What is an Anterior Cervical Discectomy & Fusion Procedure?

Category: Spine Surgery | Author: Stefano Sinicropi | Date: April 11, 2016

acdf spine surgery

An Anterior Cervical Discectomy and Fusion (ACDF) is a procedure that removes a herniated or degenerative disc from the cervical (neck) region of the spine. The goal is to provide pain relief and improve mobility in the spine. A discectomy can be performed in any region of the spine, but today we’re going to focus on the anterior approach of a cervical discectomy.

ACDF Surgery

Anterior cervical discectomy and fusion may sound like a complicated procedure, but it’s pretty straightforward when you break down each individual word. Anterior is another way to say front, cervical speaks to the location of the surgery, and discectomy means “to cut out the disc.” In other words, a damaged disc in the upper portion of your spine will be removed, and the surgeon will access the disc through your front of your neck.
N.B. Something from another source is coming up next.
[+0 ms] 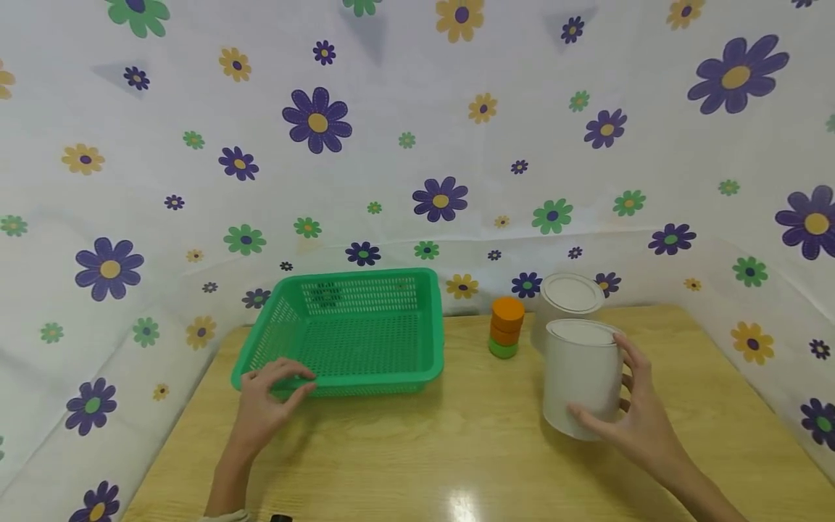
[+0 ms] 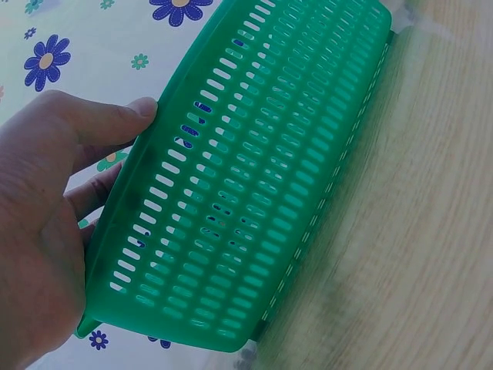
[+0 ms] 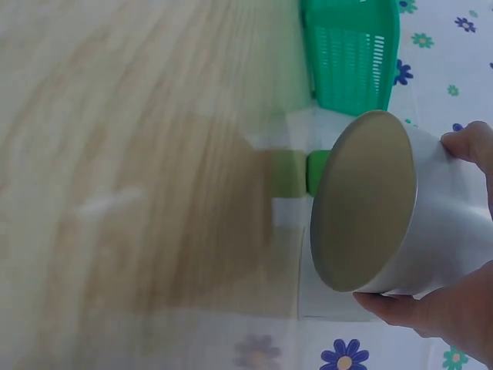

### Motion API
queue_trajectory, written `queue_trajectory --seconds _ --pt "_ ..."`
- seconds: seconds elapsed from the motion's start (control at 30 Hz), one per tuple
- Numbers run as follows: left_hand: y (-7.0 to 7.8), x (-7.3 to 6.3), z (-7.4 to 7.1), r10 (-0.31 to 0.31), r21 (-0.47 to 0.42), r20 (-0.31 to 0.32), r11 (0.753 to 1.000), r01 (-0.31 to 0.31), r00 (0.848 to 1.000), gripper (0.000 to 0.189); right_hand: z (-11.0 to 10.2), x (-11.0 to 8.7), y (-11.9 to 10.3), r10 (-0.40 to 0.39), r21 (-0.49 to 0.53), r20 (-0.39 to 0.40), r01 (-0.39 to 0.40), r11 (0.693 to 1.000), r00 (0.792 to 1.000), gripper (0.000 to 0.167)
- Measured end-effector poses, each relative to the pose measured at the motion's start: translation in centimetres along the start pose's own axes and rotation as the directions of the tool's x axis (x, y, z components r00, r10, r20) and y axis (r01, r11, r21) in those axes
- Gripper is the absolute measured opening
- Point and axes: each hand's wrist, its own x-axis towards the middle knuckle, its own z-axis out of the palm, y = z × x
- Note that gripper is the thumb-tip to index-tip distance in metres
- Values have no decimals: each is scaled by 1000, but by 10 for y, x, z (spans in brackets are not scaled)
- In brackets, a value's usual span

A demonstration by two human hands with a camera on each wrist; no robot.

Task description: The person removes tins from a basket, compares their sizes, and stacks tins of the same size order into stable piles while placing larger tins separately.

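Observation:
My left hand (image 1: 264,406) pinches the near left rim of a green plastic basket (image 1: 430,326). In the left wrist view its thumb lies on the rim of the slotted basket (image 2: 231,169), with fingers behind. On the right, my right hand (image 1: 642,420) grips a white can (image 1: 580,377) around its side. The right wrist view shows the can (image 3: 443,208) is hollow, its open mouth facing down and held above the table. Behind it stands a second white can (image 1: 570,293), partly hidden. Left of the cans is a small stack of round pieces (image 1: 506,326), orange over green.
The wooden table (image 1: 457,449) reaches back to a white cloth (image 1: 391,174) printed with flowers, which also hangs along both sides. A small black object (image 1: 281,518) shows at the near edge of the head view.

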Motion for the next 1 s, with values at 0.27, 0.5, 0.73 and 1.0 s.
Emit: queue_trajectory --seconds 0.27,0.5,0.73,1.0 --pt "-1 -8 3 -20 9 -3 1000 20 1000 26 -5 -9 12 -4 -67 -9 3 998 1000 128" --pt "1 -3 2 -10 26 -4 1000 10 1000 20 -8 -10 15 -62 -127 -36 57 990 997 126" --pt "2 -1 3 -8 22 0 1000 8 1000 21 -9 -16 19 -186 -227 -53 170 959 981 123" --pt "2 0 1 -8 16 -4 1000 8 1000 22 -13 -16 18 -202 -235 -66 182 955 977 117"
The surgeon performs this operation by making an incision on the front of your neck and slowly moving the neck muscles, trachea and esophagus until the disc and vertebrae are accessible. It may seem like it’s more difficult to access the spine by going through the front of your neck, but this allows the surgeon to reach the spine without interfering with the spinal cord, spinal nerves and the stronger posterior neck muscles. Once the problemed disc is in sight, the surgeon works to remove the disc.

Fusing & Grafting

Here’s where the fusion part of the operation comes in. The surgeon will now need to insert a spacer or graft between the vertebrae to keep them from collapsing. The doctor will insert trial spacers to determine the right fit for the actual spacer. The permanent spacer is then filled with bone products and inserted with special devices to ensure an exact fit. The surgeon then inserts a plate and screws into the location to ensure stability and durability. The surgeon removes his tools and ensures all neck structures are placed back in their correct location before closing the wound and confirming proper placement with an X-ray. After 6 to 9 months, the bone spacer should join the two vertebrae to form one solid piece of bone.